The ‘Riskiest Asteroid Ever’ Is No Longer a Threat as Impact Probability Drops to Near Zero
As astronomers predicted, asteroid 2024 YR4 is not expected to hit Earth in 2032. This week, NASA gave the “all clear”

After about two months of high-profile uncertainty, the chance of a recently discovered asteroid hitting Earth in 2032 has dropped to a miniscule fraction of one percent.
“That’s zero folks!” says Richard Binzel, an astronomer at the Massachusetts Institute of Technology, in an email to Smithsonian magazine. NASA and the European Space Agency (ESA) announced the news this week.
The infamous asteroid 2024 YR4 was first reported by the NASA-funded Asteroid Terrestrial-impact Last Alert System (ATLAS) station in Chile on December 27, 2024. While it always had more than a 96 percent chance of harmlessly zooming past our planet, the space rock began to raise non-expert eyebrows as its impact probability increased from 1.6 percent to 2.3 percent. Then, the odds suddenly jumped to 3.1 percent—the highest ever documented by NASA for an object of this size or larger. Though the ESA’s highest assessment only reached 2.8 percent, the agency still briefly deemed it the “‘riskiest’ asteroid ever detected.”

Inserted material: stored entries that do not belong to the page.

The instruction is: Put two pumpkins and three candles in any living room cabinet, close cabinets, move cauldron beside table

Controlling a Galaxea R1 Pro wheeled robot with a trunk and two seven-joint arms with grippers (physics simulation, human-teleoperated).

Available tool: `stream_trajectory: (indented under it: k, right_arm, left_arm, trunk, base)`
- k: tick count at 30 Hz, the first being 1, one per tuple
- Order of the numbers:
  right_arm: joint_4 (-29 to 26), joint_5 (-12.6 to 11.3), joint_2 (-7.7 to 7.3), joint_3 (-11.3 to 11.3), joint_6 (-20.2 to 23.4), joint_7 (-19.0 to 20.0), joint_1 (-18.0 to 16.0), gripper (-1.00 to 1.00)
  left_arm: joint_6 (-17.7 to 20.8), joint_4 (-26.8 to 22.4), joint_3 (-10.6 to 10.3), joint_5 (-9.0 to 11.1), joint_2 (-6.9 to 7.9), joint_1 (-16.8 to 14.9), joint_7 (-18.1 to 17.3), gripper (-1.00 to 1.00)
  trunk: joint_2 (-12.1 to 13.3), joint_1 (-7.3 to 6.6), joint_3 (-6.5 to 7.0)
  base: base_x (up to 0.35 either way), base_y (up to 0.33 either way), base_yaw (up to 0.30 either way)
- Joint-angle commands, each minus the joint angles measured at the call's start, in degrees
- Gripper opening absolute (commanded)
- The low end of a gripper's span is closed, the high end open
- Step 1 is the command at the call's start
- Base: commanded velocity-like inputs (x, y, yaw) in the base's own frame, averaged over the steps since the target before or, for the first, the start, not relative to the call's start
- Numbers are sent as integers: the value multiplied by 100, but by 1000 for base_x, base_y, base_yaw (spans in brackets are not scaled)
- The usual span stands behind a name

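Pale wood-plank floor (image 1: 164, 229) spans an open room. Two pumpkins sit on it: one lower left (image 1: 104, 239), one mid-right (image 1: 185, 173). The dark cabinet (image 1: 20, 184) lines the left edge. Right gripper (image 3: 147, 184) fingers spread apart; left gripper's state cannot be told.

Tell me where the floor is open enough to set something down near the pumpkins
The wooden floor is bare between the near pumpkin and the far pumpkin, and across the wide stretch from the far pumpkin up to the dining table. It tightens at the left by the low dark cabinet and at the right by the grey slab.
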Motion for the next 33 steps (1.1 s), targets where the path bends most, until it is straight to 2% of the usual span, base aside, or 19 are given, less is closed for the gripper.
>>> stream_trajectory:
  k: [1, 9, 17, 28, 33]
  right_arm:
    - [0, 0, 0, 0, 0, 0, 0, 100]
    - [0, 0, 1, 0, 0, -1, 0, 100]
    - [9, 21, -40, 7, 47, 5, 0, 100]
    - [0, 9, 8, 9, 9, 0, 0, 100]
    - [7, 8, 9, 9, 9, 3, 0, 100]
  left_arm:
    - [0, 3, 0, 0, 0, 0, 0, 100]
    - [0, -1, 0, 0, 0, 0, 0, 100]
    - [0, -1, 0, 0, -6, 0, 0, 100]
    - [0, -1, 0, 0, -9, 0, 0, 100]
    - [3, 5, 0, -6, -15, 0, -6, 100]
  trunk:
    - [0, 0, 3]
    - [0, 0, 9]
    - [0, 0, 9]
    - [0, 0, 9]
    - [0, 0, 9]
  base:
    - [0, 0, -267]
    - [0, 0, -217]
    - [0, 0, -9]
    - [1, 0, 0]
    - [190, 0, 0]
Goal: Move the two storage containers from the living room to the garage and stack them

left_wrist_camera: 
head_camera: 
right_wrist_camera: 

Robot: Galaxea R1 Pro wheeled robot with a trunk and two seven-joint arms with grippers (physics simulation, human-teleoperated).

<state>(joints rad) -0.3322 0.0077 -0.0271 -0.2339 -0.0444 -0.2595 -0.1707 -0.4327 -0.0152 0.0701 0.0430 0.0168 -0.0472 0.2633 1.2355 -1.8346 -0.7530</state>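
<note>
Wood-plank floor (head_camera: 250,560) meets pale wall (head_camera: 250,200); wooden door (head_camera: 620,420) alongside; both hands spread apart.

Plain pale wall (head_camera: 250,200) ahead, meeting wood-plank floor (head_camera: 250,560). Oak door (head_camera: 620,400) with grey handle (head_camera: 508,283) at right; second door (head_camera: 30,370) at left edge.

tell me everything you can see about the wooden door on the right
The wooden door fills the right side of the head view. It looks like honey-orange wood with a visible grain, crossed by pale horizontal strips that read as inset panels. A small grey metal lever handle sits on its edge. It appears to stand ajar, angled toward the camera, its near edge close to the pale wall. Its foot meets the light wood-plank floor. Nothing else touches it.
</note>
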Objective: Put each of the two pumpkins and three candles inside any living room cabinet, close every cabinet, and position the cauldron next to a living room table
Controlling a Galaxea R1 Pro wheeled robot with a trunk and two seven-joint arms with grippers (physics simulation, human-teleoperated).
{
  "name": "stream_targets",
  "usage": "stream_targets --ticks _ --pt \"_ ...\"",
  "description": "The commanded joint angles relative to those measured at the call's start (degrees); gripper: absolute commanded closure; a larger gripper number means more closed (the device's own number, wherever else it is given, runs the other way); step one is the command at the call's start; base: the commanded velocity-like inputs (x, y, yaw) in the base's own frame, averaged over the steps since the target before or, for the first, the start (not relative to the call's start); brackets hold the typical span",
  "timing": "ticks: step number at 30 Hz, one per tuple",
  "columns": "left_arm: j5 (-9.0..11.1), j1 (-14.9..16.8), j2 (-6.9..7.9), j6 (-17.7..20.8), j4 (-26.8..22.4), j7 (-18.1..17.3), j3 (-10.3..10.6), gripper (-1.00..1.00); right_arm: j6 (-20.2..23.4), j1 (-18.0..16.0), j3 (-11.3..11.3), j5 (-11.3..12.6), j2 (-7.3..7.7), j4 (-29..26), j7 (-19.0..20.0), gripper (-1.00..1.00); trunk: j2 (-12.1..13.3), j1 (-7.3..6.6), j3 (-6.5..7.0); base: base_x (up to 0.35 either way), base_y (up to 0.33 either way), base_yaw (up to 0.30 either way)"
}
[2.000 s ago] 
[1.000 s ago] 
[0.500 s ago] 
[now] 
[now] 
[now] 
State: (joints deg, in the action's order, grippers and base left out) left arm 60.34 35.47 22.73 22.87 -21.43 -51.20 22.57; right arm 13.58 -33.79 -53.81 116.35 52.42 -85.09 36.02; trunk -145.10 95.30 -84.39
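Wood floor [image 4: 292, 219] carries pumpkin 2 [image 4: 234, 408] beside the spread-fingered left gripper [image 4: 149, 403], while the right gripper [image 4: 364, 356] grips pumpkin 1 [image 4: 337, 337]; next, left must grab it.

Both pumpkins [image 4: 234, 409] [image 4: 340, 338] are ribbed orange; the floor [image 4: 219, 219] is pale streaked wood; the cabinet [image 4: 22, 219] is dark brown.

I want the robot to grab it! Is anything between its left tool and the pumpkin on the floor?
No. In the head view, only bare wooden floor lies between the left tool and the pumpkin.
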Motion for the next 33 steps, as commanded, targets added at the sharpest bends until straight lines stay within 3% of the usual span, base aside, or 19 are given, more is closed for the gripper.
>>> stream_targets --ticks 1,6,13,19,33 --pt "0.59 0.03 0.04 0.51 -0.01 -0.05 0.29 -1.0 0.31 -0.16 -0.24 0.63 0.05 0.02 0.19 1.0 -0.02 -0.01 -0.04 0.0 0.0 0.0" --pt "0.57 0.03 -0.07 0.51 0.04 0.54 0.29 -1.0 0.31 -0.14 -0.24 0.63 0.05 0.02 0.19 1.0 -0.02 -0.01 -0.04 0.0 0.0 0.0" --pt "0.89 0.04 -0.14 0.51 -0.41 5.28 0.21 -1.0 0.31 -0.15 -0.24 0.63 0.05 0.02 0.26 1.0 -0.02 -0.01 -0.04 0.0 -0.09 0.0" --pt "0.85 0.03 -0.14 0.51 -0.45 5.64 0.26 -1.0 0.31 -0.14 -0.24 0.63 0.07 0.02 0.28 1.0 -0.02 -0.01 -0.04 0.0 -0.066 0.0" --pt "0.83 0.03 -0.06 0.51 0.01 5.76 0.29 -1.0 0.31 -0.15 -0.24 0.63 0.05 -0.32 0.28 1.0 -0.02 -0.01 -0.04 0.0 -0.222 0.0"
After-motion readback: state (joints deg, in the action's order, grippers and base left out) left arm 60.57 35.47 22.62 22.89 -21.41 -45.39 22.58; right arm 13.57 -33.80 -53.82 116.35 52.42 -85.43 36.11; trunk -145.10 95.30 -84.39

But that’s all behind us now. One day after the space agencies announced this record, the impact probability dropped to 1.5 percent, then to 0.28 percent. As of this article’s publication, NASA’s Sentry risk table estimates a 0.0022 percent risk of impact, or a 1-in-45,000 chance. To those who had worried about the potential strike, astronomers around the world now get to say, “I told you so,” because that’s exactly what they predicted.
“I knew this was likely to go away as we collected more data,” Davide Farnocchia, a navigation engineer at NASA’s Jet Propulsion Laboratory, tells the New York Times’ Katrina Miller. “I was sleeping pretty well.”
All clear: NASA analysis drops asteroid 2024 YR4's impact probability to 0.004%, meaning it is expected to safely pass by Earth in 2032. NASA’s #PlanetaryDefense team will continue to monitor all known asteroids that may come our way.
— NASA Asteroid Watch (@AsteroidWatch) February 24, 2025
Learn more: https://t.co/h3KfDYcQoa pic.twitter.com/3Vp7EJckxv
In fact, the changing impact probability over the last several weeks has “followed a well understood pattern,” per an ESA statement. As astronomers gathered more data on the asteroid’s trajectory, they expected the impact probability to rise before eventually dropping to zero, as the region encompassing all possible orbits narrowed and no longer included Earth.
If anything, Binzel tells CNN’s Ashley Strickland that he is “pleasantly surprised that we could reduce the probability numbers so quickly.” That’s because astronomers had previously warned that, given asteroid 2024 YR4’s current trajectory away from Earth, we might have had to wait for it to fly by again in 2028 before ground telescopes could collect enough data to determine its future path in 2032.
“At the end of the day, the probability is either zero and it misses you, or it’s one and it hits you. Any number in between is just the space of your uncertainty. We didn’t want us to have to sit in that time and space of uncertainty for months and months,” Binzel adds to CNN.
Asteroid 2024 YR4 has also dropped from an attention-worthy level three to a safe level zero—for “no hazard”—on the Torino Scale, an impact risk scale developed by Binzel.
That reassessment comes “as additional tracking of its orbital path reduces its possibility of intersecting the Earth to below the 1-in-1000 threshold established for downgrading to level zero,” Binzel explains to Smithsonian magazine. He adds that 1-in-1000 is the threshold for any object smaller than around 328 feet to reach level zero, and 2024 YR4 is estimated to be approximately 164 feet. Though its impact wouldn’t have been civilization-ending, it would have caused significant local damage.
NASA and ESA astronomers will continue observing the asteroid, which, as of February 24, had a 1.7 percent chance of impacting the moon in 2032, according to NASA.
“An object the size of YR4 passes harmlessly through the Earth-moon neighborhood as frequently as a few times per year,” Binzel said in an email to Smithsonian magazine last week. “Rather than making anyone anxious, by finding these objects that are already out there and by pinning down their orbits, we are becoming more secure in our knowledge that any sizable asteroid is not likely to take us by surprise as an unwelcome guest landing on us.”
Plus, 2024 YR4 also gave the world’s space agencies a good reason to test out some of their planetary defense processes, as it engaged international asteroid response measures.